The last 14 months have emphasized that cybersecurity is not a problem to be overlooked, and that, given its constant evolution, it is not an area where organizations can afford to cut corners. Hackers are flourishing off of the dispersed workforce, complex networks, and increasing vulnerabilities caused by the rise in personal and unsecured end-devices being utilized by remote employees in this time of uncertainty.
According to a Gigamon Zero Trust poll, 84 percent of EMEA organizations have witnessed an increase in cybercrime in the last year, with 41% of UK respondents indicating that the increase has primarily been due to a rise in phishing attempts. Furthermore, the potential implications of cybercrime are becoming more catastrophic, as seen by a series of attacks against entities engaged in the COVID-19 vaccine deployment, including pharmaceutical companies.
As a result of the current atmosphere, many business leaders have recognized the necessity to change their cyber strategy in order to remain secure. According to a 2021 PwC report, 50% of UK businesses think that cybersecurity must now be factored into every decision. However, finding the talent necessary to keep a business secured against continuously emerging threats is difficult in many industries.
An Extension to the Team to Help Close the Skills Gap
While the cyber-skills gap is narrowing, employment in this industry still needs to increase by 89 percent globally as cybercrime grows more complicated and sophisticated. It is hard for in-house SecOps teams to access a high enough level of expertise to adequately shore up their company’s defenses. To protect a company from malware, phishing, ransomware, DDoS attacks, hacking, and the other IT vulnerabilities that continue to emerge, SecOps teams require a high level of expertise and resources.
Given the skills gap, hiring professionals with this level of expertise in-house is simply not possible, and available resources have been pushed to mix and match positions to support the pandemic-driven remote work environment. As a result, outsourcing cybersecurity appears to be not only a wise financial option, but it may also become a necessary factor in a world where cyber-skills are in short supply but cybercrime is rampant.

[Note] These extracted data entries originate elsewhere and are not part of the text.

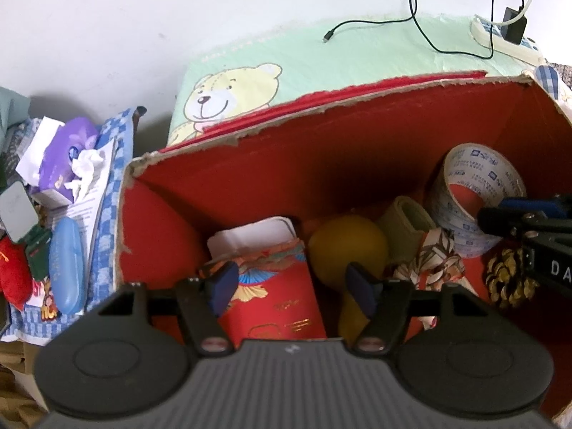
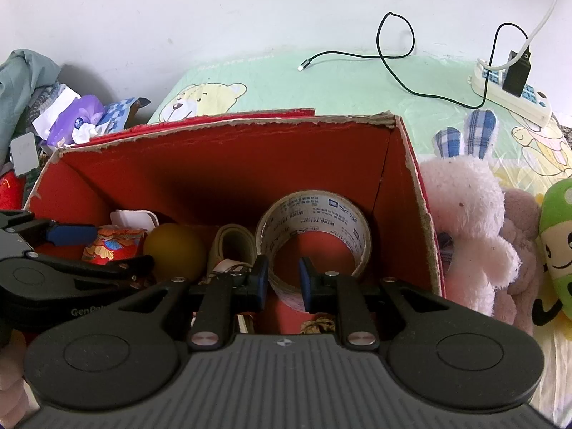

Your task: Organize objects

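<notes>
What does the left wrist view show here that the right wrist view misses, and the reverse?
Only the left wrist view shows the blue case beside the box and the pine cone inside it. Only the right wrist view shows the pink plush rabbit and green toy outside the box. Both show the red box, tape roll, yellow ball and power strip.

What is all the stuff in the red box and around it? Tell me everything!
cardboard box: 1, red, middle
tape roll: 1, whitish printed, inside box, right
ball: 1, yellow, inside box
red packet: 1, red, inside box, left
pine cone: 1, golden, inside box
tissue pack: 1, purple, left of box
plush rabbit: 1, pink, right of box
power strip: 1, white, far right
left gripper: open, above packet
right gripper: around the tape's rim
</notes>
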Demonstrator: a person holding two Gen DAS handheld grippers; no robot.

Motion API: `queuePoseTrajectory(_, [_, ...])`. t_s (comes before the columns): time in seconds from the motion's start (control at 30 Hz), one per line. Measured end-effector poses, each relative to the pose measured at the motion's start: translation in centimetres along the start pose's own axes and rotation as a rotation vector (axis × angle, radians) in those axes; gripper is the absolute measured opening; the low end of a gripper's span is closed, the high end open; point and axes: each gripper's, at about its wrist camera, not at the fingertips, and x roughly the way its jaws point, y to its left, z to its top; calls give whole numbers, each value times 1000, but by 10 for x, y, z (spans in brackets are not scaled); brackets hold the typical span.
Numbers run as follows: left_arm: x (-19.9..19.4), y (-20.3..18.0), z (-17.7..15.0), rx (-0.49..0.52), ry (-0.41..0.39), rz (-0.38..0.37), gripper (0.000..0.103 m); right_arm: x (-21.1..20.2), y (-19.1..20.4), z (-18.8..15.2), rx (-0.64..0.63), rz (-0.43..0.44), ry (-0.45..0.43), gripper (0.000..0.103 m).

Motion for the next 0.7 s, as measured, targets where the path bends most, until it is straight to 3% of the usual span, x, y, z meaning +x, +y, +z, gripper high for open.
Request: queuePoseTrajectory(0.7, [2, 0, 1, 39, 31, 15, 71, 0, 1, 0, -5, -20, -4, 18])
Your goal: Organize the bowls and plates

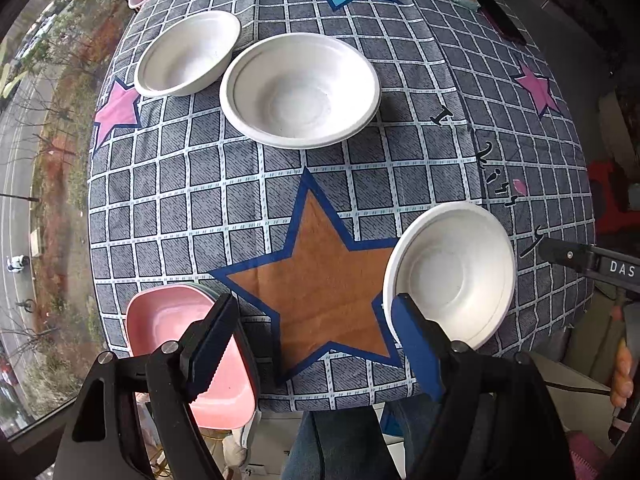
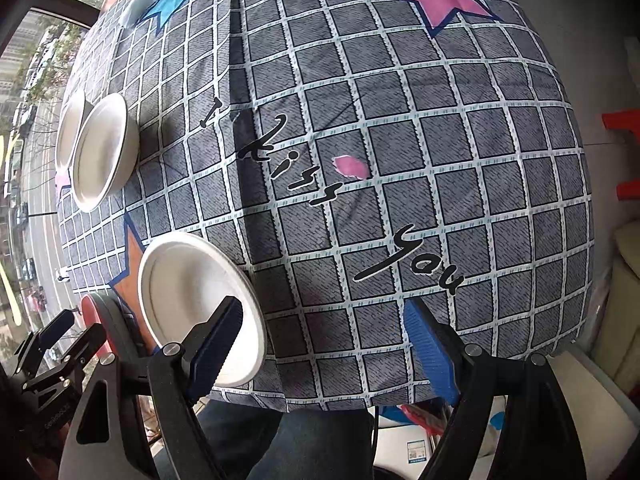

Balancing Cost vs. Benefit
When economy recovers and social distancing restrictions ease, organizations and their board of directors must make difficult decisions about which disciplines and technologies to invest in in order to see a meaningful return on their investment. However, when it comes to cybersecurity, the question must be asked: can businesses afford not to invest in protecting their company? Investing in cybersecurity is much less expensive than the expense of a security data breach. After the financial difficulties of the previous 12 months, many businesses would simply not survive a security compromise.
So, if a 24/7 SOC is the best cyber-solution, why aren’t companies putting one in place internally? The simplest answer is that it can be incredibly expensive, and even if it is, it is unlikely to be supervised around the clock, which is when mistakes and breaches occur. When this service is outsourced, professionals can monitor any suspicious behavior even when a company is snoozing, making it a far more cost-efficient and effective security solution for organizations.
Furthermore, investing in an external SOC will benefit an organization’s internal NetOps and SecOps teams in the long run. Rather than continually overworked and overburdened IT teams balancing digital transformation activities and cybersecurity monitoring, these experts can be liberated of the obligation to secure and monitor their networks. Instead, outsourced cybersecurity teams will be in charge of threat detection, allowing internal staff to focus on upskilling and enhancing internal procedures and expanding company capabilities.
Unfortunately, cybercriminals are only getting more sophisticated. According to Deloitte, attackers are utilizing COVID-19 as bait to imitate a variety of firms and mislead employees, resulting in more infected devices and chances for ransomware to spread. As a result, it is critical that businesses strengthen their digital defense strategy. Business leaders may finally acquire much-needed trust in the security of their networks by outsourcing security.